Abstract

Civil society organizations play myriad roles in democracies. Scholars are beginning to pay more attention to their deliberative potential, rethinking whether or not and how they may broaden and enrich public deliberation. Drawing on a discursive approach to deliberative democracy that focuses on interpretive practices, this article analyzes the deliberative potential of a range of civil society organizations in the controversy over hydraulic fracturing in New York State in the USA. It finds that civil society organizations compete to frame hydraulic fracturing as environmental risk, landowner rights, economic opportunity and/or clean energy. The lack of a shared frame has resulted in political gridlock. On the surface the gridlock appears dysfunctional, but may have enhanced deliberative democracy by highlighting ‘frontiers of disagreement’ in the case.
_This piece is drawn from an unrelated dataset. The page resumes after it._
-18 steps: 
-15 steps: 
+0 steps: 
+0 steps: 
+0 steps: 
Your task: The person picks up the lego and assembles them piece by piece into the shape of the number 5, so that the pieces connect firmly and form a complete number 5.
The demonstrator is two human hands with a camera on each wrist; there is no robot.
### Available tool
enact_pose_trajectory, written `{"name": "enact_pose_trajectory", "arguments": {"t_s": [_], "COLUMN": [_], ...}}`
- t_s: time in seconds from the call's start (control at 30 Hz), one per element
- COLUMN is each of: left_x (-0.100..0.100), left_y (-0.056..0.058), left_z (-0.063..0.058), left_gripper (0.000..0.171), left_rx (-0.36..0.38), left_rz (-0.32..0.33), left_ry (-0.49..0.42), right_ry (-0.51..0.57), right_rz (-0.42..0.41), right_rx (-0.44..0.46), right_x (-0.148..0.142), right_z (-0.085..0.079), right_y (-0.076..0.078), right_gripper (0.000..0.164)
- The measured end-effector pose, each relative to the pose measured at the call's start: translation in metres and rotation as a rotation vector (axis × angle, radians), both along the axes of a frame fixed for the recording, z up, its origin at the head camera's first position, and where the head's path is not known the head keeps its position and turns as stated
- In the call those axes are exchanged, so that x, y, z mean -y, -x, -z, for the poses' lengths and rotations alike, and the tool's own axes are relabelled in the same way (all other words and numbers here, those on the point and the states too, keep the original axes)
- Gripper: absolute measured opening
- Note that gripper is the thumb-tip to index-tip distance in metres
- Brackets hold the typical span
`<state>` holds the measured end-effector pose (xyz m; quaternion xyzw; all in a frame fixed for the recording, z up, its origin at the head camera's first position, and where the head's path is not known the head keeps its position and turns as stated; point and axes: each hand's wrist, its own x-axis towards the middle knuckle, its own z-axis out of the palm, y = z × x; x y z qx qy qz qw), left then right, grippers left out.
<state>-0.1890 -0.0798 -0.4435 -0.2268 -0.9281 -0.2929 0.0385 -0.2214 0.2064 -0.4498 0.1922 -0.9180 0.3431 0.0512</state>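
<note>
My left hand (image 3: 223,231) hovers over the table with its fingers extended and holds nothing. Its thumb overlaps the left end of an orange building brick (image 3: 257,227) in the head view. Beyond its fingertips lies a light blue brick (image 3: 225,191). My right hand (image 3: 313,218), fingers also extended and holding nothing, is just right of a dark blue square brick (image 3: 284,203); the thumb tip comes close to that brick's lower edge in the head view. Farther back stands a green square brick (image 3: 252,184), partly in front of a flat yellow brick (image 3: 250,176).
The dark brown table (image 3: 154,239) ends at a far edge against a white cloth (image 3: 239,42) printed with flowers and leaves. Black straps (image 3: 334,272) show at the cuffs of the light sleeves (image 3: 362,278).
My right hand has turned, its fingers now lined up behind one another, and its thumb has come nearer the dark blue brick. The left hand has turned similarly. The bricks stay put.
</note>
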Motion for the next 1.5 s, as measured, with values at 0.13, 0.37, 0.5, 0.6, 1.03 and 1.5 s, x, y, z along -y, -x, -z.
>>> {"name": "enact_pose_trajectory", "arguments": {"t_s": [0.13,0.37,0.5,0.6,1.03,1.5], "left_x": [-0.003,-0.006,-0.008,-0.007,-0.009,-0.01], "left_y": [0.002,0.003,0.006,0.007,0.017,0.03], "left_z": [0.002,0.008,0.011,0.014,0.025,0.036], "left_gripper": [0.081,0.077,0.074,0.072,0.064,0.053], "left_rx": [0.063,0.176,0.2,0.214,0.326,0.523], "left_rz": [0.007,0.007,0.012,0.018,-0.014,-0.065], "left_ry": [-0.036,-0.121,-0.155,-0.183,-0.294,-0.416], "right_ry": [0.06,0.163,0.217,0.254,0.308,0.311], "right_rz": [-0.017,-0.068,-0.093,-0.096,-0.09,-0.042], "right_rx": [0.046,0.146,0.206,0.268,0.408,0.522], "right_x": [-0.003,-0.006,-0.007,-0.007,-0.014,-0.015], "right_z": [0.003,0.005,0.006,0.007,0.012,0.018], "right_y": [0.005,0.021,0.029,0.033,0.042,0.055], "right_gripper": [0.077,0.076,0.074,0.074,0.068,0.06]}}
In addition, two distinct rhetorical spaces have begun to emerge with potential to resolve these conflicts but with different effects: one focusing on negotiating regulations and the other on developing a local vision of economic and energy development. The influence of these spaces – and thus civil society actors – has been uneven affecting who becomes part of the official conversation. This analysis contributes to deliberative democracy scholarship by clarifying what I call a discursive function of deliberative democracy, and how it reveals the relationships between conflict and reflexivity in public deliberation.